◆ TASK TO CARRY OUT
The answer should consist of every line in the material below that has the word "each".

◆ RECORDED INFORMATION

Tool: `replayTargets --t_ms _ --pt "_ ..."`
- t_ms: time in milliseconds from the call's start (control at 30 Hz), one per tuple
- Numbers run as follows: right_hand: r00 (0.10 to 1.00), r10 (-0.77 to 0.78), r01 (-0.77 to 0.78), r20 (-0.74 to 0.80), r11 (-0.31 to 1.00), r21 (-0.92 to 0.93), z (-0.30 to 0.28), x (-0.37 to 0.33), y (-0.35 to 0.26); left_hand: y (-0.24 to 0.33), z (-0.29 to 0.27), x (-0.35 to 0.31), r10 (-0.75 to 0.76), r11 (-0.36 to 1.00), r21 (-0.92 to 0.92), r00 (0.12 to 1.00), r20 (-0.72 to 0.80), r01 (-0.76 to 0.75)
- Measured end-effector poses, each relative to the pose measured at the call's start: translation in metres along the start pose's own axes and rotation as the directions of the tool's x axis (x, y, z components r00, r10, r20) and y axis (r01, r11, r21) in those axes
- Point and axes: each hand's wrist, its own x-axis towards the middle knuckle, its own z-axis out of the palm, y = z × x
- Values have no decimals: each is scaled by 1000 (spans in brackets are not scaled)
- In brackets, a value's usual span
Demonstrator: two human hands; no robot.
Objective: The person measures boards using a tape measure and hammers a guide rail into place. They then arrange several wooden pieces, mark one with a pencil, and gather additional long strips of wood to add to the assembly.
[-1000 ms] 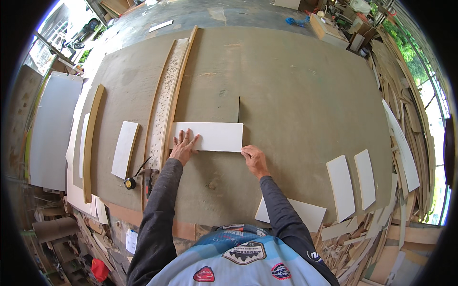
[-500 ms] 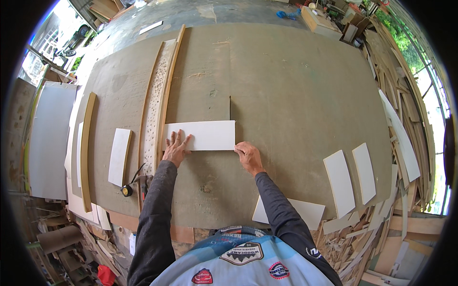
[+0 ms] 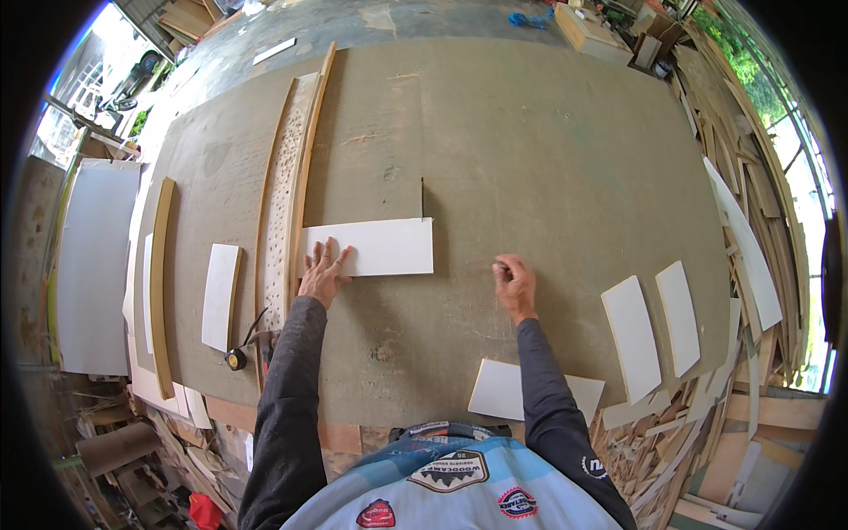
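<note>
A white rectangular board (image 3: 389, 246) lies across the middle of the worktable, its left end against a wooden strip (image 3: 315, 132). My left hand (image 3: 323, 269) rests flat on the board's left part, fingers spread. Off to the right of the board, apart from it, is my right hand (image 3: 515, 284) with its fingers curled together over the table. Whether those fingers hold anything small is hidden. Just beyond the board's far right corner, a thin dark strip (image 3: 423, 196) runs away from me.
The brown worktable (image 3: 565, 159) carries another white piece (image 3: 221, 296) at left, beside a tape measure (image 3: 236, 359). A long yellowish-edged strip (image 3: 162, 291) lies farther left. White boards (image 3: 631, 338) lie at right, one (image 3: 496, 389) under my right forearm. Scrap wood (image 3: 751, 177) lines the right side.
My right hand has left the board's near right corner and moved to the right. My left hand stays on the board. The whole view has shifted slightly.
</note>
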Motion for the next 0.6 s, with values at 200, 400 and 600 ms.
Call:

◆ RESULT OF THE EXERCISE
- Measured end-effector poses, each relative to the pose measured at the call's start: translation in metres along the start pose's own axes and rotation as the directions of the tool's x axis (x, y, z components r00, r10, r20) and y axis (r01, r11, r21) in those axes
- Point and axes: each hand's wrist, its own x-axis towards the middle knuckle, its own z-axis out of the palm, y = z × x
- Values have no decimals: each is scaled by 1000 (spans in brackets are not scaled)

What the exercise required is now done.